VI. Whether OKS Can Seek Damages for Total Breach Based on the Doctrine of Anticipatory Repudiation

In its Complaint, OKS asserts a cause of action for "breach of contract," alleging that it is entitled to damages based on CTD's "breach of contract and/or anticipatory breach of contract." (Compl. ¶ 15.) OKS alleges:

[CTD] has definitively and unequivocally stated its intent that it will not perform the Agreement at the time fixed for performance and will not pay the commissions due under the Agreement. [CTD's] statements and conduct constitute an anticipatory breach and repudiation of the Agreement. The commissions due and owing have not been paid and, therefore, [CTD] has breached the Agreement with respect to past due commissions.
(Id. ¶ 13.) Thus, OKS alleges that CTD is liable for breach of the 2005 MRA based on the doctrine of anticipatory repudiation and based on its actual failure to make commission payments that were due and owing from December 6, 2007 through the date of trial. CTD has moved for summary judgment on OKS' anticipatory repudiation theory, arguing that (1) the doctrine of anticipatory repudiation does not apply because OKS has fully performed under the 2005 MRA; and (2) CTD's actions did not qualify as a clear and unequivocal refusal to perform the 2005 MRA because its actions were based on a good-faith interpretation of the contract.

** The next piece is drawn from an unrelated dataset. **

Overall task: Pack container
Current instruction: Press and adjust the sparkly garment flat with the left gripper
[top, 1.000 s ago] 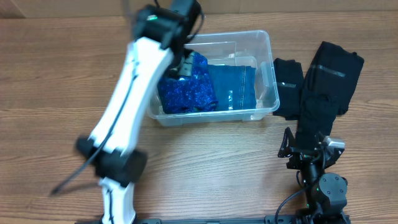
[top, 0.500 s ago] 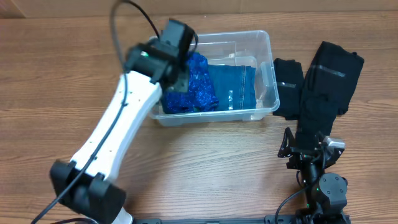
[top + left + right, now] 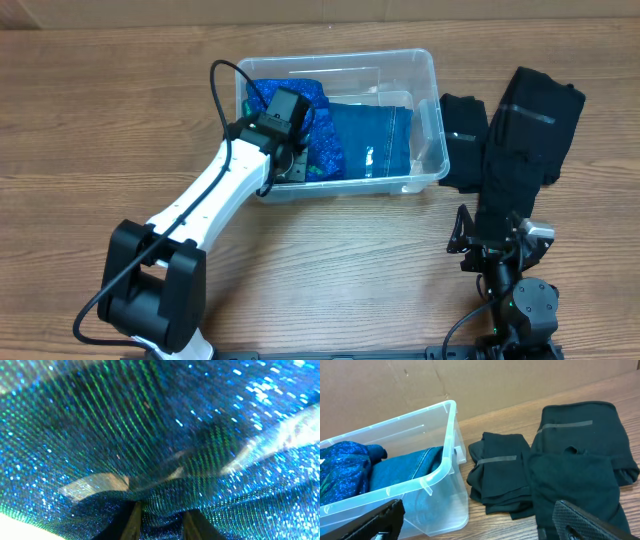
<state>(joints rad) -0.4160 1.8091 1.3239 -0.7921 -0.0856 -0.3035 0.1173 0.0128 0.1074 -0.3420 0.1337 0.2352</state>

In general, "[t]he doctrine of anticipatory repudiation applies to a bilateral, executory contract, and a party who makes a distinct, unequivocal, and absolute declaration of an intent not to perform." Bourke v. W. Business Prod., Inc., 120 P.3d 876, 883 (Okla.Civ.App. 2005) (citing Bushey v. Dale, 75 P.2d 193, 196 (Okla. 1937)). Thus, "where a party to a bilateral contract repudiates the contractual obligation to perform a required act in the future, the other party to the contract may treat the contract as then breached and immediately pursue a remedy for breach of the contract." Bourke, 120 P.3d at 883. However, there is an exception to this rule if there has been "full performance" by the party asserting anticipatory repudiation and the only remaining performance by the other party is the payment of money ("full performance exception"). See Operators' Oil Co. v. Barbre, 65 F.2d 857, 861 (10th Cir. 1933) (holding that suit to recover commissions due on oil and gas contracts could not be based on doctrine of anticipatory repudiation because the plaintiff had fully performed its duties and all that "remained to be done under the commission contract" was to "pay the commissions when the oil was or should have been delivered"); Restatement (Second) of Contracts § 243(3) (1981) ("Where at the time of the breach the only remaining duties of performance are those of the party in breach and are for the payment of money in installments not related to one another, his breach by non-performance as to less than the whole, whether or not accompanied by or followed by a repudiation, does not give rise to a claim for damages for total breach."); 2 E. Allan Farnsworth, Farnsworth On Contracts § 8.18, at 532-33 (3d ed. 2004) ("If, at the time of the breach, the injured party has fully performed and the only remaining duty of performance of the party in breach is to pay money in independent installments, the failure to pay one or more installments does not amount to a total breach that will accelerate the time for payment of the balance of the debt."). The rationale behind the full performance exception is that the relief afforded by anticipatory repudiation — to excuse performance by one party when the other party has declared its intent not to perform — is not necessary "where the consideration from the promisee has passed" and "there are no mutual obligations." See Operators' Oil Co., 65 F.2d at 861.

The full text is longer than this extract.